> WORK REQUIRED
Find the lines holding the string "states" in the data, then copy all of them.

Items from a dataset

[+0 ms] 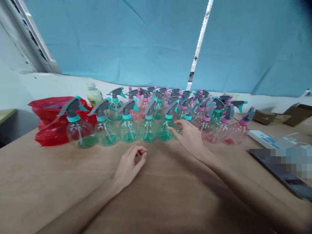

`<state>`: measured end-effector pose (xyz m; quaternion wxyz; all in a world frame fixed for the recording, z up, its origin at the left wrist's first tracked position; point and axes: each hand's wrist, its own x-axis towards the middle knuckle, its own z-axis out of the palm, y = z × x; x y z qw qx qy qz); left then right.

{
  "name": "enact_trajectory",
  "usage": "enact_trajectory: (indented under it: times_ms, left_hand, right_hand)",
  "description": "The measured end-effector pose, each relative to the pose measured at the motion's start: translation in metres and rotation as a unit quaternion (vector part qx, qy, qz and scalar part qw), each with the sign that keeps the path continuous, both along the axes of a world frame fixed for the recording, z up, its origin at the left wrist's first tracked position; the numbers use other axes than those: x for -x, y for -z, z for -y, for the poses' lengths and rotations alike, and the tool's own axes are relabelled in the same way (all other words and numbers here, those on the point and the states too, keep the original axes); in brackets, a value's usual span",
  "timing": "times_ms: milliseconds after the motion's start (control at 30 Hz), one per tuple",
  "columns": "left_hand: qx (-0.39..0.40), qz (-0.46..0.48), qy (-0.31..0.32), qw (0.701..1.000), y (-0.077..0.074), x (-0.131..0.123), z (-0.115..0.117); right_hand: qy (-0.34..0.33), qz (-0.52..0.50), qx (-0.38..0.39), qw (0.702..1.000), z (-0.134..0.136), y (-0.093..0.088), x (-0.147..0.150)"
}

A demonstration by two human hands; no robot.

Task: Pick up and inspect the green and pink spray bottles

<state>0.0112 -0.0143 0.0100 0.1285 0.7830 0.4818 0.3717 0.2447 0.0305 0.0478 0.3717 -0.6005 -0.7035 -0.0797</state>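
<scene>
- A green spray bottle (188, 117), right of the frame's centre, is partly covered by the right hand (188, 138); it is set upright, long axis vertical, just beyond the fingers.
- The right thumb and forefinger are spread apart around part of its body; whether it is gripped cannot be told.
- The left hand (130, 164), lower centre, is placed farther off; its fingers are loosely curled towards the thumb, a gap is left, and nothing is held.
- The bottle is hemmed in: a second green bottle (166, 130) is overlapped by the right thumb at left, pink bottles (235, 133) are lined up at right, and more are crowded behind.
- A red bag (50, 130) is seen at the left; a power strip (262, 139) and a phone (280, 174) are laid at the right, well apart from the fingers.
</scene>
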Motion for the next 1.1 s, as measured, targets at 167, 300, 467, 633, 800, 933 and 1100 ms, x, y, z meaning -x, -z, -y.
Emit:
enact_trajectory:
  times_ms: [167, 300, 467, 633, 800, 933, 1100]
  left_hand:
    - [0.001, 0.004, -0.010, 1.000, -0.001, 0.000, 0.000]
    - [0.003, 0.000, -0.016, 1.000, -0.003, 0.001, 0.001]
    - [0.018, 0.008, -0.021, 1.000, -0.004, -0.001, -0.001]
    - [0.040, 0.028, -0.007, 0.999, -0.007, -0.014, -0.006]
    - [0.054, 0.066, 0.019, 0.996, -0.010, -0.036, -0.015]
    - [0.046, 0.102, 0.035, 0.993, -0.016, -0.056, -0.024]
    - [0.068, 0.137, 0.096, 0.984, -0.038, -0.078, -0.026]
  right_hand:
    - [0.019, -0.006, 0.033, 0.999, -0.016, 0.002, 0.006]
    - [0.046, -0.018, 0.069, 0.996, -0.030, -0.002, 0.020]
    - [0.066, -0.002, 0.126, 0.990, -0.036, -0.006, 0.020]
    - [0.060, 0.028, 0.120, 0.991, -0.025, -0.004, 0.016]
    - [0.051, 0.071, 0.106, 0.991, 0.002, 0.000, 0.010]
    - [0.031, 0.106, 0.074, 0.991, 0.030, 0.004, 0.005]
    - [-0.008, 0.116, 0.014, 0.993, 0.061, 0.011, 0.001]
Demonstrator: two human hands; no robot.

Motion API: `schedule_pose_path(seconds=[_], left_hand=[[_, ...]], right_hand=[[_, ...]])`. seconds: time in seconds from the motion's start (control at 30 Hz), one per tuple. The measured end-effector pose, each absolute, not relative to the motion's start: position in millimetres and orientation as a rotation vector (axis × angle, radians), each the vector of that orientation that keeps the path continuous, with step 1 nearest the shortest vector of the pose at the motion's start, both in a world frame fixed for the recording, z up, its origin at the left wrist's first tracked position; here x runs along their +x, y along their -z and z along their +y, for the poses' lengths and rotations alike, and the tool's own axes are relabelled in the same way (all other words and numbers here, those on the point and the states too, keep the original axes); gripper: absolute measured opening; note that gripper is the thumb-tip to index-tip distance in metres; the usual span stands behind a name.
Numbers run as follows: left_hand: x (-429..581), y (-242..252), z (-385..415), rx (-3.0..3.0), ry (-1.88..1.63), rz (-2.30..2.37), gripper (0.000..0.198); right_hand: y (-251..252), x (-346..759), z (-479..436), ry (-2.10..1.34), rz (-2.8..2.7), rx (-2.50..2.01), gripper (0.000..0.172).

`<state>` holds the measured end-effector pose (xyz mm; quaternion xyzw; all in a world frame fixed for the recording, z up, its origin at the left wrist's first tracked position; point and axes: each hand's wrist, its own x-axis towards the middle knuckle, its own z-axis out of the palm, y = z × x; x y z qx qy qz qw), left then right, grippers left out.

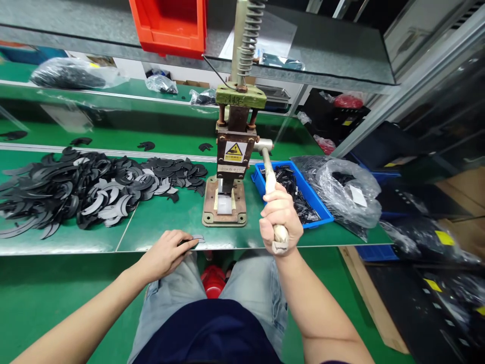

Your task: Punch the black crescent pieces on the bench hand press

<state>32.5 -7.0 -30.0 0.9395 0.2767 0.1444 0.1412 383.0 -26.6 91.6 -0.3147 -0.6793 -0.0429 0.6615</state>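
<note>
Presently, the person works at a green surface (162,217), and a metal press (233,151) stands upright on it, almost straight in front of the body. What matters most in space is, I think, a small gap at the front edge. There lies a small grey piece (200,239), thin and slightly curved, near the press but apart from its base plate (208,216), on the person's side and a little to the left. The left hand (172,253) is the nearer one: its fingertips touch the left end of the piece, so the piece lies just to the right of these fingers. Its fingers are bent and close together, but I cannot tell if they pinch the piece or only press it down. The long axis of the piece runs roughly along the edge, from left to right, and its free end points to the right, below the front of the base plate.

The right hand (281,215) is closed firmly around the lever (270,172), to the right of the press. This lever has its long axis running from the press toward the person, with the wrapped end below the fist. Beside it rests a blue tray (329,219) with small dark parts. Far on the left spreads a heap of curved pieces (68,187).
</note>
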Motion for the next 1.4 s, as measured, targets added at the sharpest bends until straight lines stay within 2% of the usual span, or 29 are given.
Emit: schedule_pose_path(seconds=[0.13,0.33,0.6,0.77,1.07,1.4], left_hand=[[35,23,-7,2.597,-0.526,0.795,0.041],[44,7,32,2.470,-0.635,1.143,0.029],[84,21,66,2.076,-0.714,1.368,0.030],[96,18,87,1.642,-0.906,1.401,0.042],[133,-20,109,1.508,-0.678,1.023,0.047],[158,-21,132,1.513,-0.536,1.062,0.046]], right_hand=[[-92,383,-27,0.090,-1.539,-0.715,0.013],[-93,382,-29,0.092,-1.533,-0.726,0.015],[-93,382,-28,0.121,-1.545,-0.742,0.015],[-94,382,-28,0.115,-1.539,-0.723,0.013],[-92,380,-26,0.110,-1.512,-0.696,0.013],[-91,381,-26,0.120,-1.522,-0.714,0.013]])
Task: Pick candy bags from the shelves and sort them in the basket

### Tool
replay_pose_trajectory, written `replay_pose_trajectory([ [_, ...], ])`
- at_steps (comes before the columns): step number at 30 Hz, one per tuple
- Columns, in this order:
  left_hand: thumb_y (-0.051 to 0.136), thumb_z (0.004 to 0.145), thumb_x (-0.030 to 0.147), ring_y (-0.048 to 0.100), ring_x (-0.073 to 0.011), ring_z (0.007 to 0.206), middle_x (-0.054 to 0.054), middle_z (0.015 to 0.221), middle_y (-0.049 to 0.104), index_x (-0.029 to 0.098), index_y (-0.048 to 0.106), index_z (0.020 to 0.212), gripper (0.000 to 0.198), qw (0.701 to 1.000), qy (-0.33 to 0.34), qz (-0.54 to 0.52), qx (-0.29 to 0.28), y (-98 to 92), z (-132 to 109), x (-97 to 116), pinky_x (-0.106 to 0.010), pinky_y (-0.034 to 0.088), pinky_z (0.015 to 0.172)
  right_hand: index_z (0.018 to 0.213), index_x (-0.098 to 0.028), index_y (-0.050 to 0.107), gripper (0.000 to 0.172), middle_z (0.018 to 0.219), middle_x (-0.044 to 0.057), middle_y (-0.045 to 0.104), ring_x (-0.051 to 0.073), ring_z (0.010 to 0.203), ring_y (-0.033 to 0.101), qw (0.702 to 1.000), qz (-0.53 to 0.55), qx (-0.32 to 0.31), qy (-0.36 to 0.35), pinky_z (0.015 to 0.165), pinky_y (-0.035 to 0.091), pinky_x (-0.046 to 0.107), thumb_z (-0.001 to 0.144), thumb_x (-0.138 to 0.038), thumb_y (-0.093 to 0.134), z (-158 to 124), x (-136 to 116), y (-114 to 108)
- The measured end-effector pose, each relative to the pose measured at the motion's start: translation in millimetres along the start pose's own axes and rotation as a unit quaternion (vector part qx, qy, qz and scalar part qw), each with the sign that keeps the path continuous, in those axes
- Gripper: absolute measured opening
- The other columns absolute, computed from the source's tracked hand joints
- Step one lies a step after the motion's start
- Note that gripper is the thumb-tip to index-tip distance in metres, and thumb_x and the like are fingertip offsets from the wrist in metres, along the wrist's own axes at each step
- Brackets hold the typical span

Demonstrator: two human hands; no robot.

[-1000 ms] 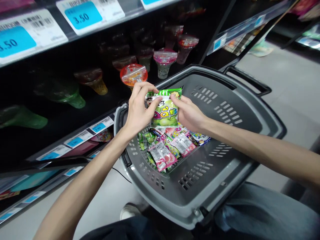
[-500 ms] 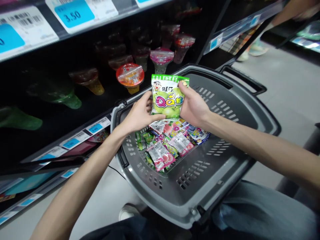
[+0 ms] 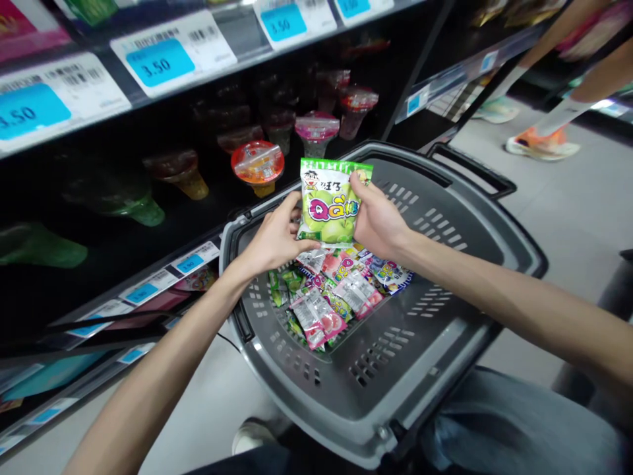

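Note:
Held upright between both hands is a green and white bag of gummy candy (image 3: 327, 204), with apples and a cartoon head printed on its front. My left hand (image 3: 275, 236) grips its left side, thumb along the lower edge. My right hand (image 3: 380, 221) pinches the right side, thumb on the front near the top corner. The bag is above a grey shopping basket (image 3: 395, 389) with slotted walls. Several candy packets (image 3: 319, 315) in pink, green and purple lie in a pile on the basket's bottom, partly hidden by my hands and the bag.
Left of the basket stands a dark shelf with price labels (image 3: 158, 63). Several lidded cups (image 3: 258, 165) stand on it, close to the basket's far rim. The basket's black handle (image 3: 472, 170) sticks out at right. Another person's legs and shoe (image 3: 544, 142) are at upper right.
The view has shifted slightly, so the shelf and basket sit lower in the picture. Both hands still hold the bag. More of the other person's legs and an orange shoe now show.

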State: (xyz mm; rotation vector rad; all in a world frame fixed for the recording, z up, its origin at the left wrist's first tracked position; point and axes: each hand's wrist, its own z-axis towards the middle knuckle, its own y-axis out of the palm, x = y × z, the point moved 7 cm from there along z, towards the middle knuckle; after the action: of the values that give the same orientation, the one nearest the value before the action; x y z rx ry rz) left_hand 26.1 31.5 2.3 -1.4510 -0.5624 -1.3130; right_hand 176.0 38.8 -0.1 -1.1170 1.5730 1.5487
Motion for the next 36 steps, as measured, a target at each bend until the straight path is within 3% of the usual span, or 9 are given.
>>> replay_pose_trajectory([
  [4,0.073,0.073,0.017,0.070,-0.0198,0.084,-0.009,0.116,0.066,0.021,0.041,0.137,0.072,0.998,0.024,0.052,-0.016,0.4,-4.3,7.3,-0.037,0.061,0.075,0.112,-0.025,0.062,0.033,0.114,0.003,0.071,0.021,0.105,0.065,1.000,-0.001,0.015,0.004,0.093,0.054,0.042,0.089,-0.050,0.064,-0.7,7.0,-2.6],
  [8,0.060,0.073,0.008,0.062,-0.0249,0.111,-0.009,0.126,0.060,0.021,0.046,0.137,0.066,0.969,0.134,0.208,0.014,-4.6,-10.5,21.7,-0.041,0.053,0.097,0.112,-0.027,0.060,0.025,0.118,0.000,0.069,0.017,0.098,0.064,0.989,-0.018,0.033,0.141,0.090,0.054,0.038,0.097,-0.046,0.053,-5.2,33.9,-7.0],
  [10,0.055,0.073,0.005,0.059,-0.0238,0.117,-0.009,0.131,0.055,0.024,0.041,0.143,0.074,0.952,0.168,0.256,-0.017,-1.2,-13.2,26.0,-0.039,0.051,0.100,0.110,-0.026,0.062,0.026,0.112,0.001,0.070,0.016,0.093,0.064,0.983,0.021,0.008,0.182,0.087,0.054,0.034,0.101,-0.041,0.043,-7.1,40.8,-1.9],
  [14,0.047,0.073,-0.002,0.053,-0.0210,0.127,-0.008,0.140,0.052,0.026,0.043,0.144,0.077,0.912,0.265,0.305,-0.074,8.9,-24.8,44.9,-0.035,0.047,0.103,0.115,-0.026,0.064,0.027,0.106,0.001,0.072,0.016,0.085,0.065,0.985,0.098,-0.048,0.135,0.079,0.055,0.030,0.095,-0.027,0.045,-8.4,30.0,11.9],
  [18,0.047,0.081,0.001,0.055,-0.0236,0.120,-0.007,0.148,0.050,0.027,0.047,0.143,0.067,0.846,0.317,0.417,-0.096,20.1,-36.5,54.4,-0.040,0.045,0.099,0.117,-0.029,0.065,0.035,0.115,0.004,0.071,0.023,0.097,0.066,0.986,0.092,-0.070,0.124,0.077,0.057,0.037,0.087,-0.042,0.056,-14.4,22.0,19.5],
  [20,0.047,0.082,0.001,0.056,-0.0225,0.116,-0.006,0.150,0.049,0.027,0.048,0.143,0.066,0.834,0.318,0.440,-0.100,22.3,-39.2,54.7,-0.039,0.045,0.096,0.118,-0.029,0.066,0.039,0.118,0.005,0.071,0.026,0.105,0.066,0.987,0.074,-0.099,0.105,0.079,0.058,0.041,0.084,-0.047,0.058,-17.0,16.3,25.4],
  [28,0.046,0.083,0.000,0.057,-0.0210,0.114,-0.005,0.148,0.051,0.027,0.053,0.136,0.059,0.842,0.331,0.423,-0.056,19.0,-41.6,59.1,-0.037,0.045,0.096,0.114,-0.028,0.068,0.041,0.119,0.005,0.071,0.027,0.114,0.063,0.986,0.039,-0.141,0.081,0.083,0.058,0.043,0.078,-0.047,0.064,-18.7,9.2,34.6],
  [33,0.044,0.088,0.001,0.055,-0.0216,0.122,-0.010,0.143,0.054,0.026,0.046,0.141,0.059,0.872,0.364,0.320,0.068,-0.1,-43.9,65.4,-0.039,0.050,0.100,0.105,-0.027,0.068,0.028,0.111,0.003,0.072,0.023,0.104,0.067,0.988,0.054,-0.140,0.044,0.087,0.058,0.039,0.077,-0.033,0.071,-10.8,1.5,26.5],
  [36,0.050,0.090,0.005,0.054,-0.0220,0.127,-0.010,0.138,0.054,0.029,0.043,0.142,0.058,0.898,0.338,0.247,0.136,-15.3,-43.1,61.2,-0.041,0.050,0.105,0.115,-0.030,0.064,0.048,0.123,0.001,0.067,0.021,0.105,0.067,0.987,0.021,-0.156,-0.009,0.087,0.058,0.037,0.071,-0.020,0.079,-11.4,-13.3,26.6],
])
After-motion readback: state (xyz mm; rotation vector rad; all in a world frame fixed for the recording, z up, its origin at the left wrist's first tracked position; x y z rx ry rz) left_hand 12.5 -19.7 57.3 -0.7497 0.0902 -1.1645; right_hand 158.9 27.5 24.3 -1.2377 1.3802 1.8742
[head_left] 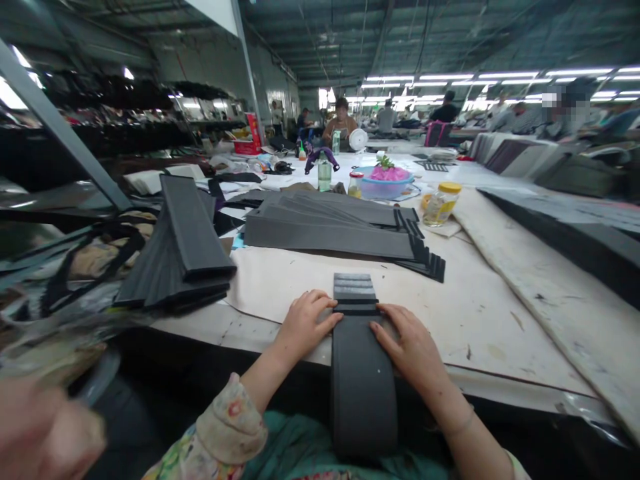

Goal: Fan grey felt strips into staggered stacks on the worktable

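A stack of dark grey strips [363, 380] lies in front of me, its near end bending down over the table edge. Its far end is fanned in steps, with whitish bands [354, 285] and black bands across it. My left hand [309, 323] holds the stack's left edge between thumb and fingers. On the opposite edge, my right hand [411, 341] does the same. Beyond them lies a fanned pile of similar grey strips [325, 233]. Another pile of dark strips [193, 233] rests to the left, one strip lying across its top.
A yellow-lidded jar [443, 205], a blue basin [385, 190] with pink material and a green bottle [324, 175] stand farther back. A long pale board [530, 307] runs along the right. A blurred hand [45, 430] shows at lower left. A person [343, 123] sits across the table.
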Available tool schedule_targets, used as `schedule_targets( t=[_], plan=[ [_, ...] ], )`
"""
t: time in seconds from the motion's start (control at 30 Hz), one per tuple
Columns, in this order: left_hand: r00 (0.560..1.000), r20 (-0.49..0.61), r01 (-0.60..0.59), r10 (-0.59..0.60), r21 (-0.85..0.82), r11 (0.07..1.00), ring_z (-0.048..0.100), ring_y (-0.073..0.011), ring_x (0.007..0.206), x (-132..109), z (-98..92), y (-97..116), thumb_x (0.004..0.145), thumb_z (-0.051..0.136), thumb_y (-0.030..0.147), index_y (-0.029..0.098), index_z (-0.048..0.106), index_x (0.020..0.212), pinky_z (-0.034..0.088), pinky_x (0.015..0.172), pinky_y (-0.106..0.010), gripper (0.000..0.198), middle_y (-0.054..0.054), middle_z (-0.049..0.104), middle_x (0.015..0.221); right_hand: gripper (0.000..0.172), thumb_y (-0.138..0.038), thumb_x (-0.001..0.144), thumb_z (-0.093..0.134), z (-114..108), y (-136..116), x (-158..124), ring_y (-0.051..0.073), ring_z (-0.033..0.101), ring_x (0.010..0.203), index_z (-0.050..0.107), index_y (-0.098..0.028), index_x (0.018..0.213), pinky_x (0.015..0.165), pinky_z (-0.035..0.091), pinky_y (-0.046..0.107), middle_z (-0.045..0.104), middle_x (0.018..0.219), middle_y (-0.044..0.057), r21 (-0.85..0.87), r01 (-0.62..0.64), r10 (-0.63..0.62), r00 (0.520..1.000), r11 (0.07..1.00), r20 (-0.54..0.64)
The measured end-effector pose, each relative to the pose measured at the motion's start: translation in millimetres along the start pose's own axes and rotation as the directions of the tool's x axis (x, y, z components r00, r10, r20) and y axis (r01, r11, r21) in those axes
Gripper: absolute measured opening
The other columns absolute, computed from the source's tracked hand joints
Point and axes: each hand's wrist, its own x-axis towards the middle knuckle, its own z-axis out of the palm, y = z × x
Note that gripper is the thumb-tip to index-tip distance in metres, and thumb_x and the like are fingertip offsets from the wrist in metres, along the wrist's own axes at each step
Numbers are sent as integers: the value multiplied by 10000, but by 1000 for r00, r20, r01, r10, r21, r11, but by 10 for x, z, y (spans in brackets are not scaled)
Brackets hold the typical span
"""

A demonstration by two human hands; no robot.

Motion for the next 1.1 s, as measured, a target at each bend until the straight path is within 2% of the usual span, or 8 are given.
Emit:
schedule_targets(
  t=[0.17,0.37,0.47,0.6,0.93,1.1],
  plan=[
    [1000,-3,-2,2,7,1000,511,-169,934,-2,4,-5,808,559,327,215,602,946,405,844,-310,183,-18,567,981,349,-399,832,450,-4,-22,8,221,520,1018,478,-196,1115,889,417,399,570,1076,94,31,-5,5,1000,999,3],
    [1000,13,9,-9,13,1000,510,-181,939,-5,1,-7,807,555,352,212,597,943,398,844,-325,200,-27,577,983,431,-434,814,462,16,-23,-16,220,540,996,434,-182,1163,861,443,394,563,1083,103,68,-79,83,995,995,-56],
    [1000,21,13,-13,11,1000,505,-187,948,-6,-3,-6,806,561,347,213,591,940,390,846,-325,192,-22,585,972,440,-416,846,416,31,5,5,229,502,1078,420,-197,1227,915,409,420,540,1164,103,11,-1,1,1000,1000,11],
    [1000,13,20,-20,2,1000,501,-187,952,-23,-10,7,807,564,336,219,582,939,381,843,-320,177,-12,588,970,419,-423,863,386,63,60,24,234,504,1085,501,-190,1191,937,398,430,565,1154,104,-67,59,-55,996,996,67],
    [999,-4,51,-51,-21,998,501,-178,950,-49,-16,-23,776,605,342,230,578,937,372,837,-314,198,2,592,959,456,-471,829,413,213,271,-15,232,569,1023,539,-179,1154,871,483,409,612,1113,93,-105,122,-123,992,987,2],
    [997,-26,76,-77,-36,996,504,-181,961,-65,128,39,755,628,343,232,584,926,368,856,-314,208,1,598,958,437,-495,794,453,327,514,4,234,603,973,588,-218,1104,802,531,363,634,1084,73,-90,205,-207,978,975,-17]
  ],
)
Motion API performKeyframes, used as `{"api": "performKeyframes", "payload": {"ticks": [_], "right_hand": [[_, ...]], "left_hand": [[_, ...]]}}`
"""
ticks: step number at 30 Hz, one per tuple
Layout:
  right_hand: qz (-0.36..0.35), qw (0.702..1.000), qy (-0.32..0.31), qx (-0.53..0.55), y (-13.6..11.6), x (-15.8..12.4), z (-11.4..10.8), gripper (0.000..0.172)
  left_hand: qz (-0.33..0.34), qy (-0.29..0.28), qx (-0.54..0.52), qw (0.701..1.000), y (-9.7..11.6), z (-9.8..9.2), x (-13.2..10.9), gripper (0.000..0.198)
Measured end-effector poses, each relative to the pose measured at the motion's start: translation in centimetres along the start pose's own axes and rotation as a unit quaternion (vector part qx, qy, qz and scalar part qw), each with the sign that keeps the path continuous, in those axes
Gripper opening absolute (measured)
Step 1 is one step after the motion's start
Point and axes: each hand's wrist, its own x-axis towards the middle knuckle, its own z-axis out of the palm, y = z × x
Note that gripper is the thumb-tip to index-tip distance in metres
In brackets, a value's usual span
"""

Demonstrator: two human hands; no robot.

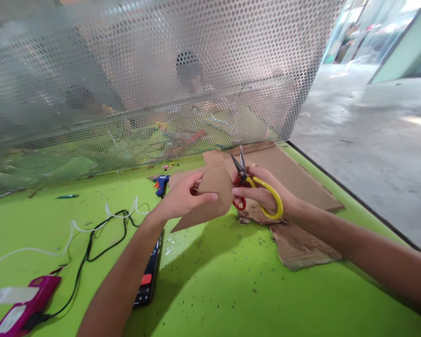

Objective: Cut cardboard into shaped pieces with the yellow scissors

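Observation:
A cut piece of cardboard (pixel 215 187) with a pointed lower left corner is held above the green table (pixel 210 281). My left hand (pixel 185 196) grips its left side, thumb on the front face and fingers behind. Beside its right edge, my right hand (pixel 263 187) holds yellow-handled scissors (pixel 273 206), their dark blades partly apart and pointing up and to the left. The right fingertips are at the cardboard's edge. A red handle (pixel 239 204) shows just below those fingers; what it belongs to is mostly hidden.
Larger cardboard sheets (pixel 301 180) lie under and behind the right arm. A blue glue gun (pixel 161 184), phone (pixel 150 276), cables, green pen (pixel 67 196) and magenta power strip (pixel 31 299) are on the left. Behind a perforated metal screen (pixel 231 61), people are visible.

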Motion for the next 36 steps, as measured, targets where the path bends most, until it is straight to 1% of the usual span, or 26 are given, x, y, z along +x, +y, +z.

> SOLUTION FOR THIS EXERCISE
  "description": "The measured end-effector pose, each relative to the pose measured at the motion's start: translation in metres and rotation as a unit quaternion (vector part qx, qy, qz and scalar part qw), each with the sign that keeps the path continuous, both along the axes of a world frame fixed for the recording, z up, its origin at the left wrist's first tracked position; the numbers use other axes than those: x for -x, y for -z, z for -y, for the poses' lengths and rotations alike, and the tool's own axes are relabelled in the same way (all other words and numbers here, those on the point and the states too, keep the original axes); in brackets, a value's usual span",
Motion API: `schedule_pose_path(seconds=[_], left_hand=[[_, ...]], right_hand=[[_, ...]])`. seconds: time in seconds from the motion's start (control at 30 Hz), one per tuple. The measured end-effector pose, each absolute, not relative to the motion's start: position in millimetres and orientation as a rotation vector (axis × angle, radians), each the vector of that orientation that keeps the path continuous, with step 1 nearest the shortest vector of the pose at the motion's start, both in a world frame fixed for the recording, z up, its origin at the left wrist's first tracked position; here x runs along their +x, y along their -z and z along their +y, for the poses' lengths and rotations alike, and the tool's own axes are relabelled in the same way (all other words and numbers here, those on the point and the states too, keep the original axes); gripper: absolute measured opening; note that gripper is the thumb-tip to index-tip distance in metres; the usual span stands behind a name.

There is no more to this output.